How to complete this task: Repeat exactly the lines of the entries below from the one with "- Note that" through the one with "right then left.", both ends included, and nothing else.

Records for this exercise:
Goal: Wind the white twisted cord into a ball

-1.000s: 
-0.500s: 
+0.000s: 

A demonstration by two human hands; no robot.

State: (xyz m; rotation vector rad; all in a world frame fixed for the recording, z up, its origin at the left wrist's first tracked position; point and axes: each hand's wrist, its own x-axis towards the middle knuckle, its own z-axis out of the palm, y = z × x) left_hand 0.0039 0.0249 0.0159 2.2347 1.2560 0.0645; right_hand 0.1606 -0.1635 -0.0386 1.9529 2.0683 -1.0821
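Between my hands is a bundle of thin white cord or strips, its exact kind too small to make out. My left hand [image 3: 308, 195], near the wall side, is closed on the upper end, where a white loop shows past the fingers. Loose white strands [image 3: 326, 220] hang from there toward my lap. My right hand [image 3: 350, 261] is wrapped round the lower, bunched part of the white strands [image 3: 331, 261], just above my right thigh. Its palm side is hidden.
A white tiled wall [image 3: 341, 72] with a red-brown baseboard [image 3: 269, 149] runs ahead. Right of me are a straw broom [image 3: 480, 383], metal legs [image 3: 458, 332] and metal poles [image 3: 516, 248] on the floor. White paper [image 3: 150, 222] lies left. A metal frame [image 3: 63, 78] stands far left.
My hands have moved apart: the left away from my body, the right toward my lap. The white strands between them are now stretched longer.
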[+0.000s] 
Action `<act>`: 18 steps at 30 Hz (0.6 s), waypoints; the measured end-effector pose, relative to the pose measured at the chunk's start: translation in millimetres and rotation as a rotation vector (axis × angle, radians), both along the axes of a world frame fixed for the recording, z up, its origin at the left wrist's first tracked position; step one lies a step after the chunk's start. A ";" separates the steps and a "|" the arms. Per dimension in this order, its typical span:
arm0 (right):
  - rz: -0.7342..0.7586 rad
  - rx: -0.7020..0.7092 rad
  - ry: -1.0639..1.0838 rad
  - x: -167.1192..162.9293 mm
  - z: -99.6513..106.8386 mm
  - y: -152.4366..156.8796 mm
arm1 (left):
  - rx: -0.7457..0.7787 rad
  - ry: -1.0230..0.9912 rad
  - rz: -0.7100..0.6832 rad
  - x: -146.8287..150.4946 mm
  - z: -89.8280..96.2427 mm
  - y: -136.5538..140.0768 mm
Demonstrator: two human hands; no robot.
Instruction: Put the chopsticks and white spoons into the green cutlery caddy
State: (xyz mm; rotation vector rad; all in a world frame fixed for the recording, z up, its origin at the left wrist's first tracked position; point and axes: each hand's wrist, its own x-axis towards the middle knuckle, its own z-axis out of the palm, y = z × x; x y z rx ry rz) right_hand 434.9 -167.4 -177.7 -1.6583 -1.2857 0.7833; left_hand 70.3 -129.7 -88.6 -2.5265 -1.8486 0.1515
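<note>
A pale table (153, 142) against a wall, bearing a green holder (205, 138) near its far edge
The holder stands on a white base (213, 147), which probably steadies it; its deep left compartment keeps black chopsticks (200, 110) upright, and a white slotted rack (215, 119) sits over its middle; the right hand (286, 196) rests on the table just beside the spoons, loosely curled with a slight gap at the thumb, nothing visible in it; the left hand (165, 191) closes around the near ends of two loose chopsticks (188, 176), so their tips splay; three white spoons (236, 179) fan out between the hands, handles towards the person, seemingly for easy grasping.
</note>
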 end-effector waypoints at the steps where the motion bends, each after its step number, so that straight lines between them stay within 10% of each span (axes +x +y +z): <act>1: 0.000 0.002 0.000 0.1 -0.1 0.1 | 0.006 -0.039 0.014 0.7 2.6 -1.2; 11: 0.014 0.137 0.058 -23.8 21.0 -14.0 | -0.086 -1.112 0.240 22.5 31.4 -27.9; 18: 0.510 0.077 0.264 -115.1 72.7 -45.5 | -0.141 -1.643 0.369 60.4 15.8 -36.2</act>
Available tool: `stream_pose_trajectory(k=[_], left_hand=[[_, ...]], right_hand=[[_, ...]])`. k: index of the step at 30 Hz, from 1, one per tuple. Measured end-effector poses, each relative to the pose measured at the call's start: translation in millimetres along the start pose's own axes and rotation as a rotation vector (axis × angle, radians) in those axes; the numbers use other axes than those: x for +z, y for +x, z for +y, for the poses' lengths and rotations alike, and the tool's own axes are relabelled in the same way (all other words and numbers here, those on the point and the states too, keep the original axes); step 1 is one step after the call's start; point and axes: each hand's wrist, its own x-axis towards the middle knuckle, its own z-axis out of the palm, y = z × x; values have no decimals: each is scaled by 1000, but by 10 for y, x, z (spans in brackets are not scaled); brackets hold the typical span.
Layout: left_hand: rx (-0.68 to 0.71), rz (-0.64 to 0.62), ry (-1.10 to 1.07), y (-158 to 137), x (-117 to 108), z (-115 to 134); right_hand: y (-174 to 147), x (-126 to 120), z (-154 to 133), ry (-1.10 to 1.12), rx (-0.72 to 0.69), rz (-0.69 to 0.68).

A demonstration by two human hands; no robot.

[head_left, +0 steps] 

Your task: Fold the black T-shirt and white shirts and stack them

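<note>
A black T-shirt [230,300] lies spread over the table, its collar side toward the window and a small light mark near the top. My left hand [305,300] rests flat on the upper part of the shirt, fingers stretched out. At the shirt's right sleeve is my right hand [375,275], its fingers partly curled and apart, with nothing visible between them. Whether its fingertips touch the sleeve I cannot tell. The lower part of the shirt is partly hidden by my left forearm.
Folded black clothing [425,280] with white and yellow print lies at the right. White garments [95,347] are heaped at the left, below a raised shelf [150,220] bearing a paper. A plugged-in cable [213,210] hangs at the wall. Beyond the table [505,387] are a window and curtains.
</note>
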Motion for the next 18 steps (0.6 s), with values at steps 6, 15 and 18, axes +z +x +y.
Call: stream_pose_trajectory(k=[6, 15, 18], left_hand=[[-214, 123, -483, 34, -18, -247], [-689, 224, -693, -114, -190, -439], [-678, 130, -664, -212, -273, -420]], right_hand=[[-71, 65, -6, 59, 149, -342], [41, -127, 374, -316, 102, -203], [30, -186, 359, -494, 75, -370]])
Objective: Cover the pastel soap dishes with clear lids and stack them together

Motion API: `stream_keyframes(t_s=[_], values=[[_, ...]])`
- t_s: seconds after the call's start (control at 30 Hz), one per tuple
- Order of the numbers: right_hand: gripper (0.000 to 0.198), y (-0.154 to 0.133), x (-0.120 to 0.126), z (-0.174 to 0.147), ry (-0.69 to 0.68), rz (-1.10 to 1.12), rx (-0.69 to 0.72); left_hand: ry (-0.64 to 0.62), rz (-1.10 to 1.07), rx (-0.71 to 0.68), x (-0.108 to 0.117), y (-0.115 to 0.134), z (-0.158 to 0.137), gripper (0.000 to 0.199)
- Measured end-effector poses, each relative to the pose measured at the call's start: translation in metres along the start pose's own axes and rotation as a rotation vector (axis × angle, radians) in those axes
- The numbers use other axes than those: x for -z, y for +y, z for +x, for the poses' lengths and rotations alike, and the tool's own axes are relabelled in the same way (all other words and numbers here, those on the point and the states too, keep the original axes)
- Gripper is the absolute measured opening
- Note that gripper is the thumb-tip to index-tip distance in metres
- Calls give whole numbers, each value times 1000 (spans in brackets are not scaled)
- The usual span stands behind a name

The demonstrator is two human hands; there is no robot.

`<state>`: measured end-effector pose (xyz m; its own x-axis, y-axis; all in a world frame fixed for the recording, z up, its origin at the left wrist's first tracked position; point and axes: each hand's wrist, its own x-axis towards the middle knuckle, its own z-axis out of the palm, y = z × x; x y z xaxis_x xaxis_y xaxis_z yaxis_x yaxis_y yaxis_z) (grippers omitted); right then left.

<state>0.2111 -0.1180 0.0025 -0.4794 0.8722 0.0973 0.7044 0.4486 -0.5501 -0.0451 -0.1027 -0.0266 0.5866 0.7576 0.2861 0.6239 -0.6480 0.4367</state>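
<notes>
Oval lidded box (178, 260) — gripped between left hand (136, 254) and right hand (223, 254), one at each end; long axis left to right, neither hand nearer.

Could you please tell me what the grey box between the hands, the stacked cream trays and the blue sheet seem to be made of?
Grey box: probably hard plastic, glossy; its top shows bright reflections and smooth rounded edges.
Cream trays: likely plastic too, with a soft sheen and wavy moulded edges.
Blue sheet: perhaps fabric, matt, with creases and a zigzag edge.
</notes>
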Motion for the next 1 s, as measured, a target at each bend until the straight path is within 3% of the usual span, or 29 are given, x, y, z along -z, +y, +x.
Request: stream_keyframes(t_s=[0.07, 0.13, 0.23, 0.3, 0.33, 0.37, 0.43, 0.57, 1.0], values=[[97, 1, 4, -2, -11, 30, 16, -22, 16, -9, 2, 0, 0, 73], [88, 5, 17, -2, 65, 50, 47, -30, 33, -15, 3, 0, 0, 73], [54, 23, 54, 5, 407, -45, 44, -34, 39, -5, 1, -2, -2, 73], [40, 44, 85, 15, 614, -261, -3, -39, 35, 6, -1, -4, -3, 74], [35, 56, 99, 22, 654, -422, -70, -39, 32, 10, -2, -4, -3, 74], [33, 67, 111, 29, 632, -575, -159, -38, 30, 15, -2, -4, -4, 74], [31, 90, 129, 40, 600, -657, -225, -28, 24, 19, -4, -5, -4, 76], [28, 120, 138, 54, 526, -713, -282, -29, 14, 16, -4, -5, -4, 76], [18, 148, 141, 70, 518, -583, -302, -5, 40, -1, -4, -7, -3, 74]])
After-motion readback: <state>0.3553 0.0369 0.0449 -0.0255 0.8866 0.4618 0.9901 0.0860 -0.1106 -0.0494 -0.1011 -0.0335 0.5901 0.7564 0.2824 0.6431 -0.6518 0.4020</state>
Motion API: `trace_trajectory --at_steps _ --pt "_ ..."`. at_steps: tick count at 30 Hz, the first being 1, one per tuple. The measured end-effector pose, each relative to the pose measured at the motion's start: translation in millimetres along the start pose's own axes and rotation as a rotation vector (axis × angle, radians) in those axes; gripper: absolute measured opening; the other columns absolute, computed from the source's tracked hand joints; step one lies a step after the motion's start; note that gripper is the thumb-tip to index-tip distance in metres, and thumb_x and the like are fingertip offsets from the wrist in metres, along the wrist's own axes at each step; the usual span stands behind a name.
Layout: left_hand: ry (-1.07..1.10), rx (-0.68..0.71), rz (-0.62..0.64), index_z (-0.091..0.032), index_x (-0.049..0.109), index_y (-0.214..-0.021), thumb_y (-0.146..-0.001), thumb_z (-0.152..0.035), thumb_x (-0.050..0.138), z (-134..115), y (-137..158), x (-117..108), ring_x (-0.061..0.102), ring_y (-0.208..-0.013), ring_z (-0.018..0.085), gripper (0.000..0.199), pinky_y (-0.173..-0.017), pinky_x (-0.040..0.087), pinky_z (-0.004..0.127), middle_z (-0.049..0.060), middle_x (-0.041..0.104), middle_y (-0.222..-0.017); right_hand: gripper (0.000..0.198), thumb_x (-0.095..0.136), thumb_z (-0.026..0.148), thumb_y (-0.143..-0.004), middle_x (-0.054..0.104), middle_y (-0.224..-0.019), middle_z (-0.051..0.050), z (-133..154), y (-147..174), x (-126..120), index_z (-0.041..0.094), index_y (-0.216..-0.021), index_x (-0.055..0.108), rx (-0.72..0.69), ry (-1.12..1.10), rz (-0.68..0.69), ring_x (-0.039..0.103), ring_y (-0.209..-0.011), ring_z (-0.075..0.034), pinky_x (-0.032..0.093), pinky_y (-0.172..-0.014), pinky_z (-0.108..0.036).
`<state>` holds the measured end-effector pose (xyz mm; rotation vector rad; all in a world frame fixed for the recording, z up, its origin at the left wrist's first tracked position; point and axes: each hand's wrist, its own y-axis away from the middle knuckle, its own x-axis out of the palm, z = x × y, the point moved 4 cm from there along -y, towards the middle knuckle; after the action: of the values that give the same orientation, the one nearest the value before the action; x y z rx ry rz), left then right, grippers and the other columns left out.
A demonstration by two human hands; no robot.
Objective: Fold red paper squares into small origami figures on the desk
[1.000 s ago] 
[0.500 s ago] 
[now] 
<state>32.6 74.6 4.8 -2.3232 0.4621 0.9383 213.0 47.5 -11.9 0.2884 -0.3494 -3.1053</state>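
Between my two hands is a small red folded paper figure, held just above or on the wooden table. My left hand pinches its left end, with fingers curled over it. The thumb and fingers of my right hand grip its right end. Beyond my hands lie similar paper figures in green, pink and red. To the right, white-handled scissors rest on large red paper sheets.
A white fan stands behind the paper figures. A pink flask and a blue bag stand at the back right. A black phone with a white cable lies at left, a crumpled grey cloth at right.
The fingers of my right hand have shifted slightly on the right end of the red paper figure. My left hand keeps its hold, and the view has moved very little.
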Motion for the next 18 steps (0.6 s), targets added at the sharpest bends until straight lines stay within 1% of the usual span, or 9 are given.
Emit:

Exercise solution:
- Note that gripper is the thumb-tip to index-tip distance in metres
- Calls give whole numbers, each value times 1000 (spans in brackets are not scaled)
- The usual span stands behind a name

The demonstrator is two human hands; there is no robot.

`<state>`: measured end-effector pose (xyz m; its own x-axis, y-axis; all in a world frame fixed for the recording, z up, its origin at the left wrist's first tracked position; point and axes: each hand's wrist, its own x-axis towards the middle knuckle, its own z-axis out of the palm, y = z × x; x y z xaxis_x xaxis_y xaxis_z yaxis_x yaxis_y yaxis_z) (grippers omitted); right then left.

The answer given above is complete.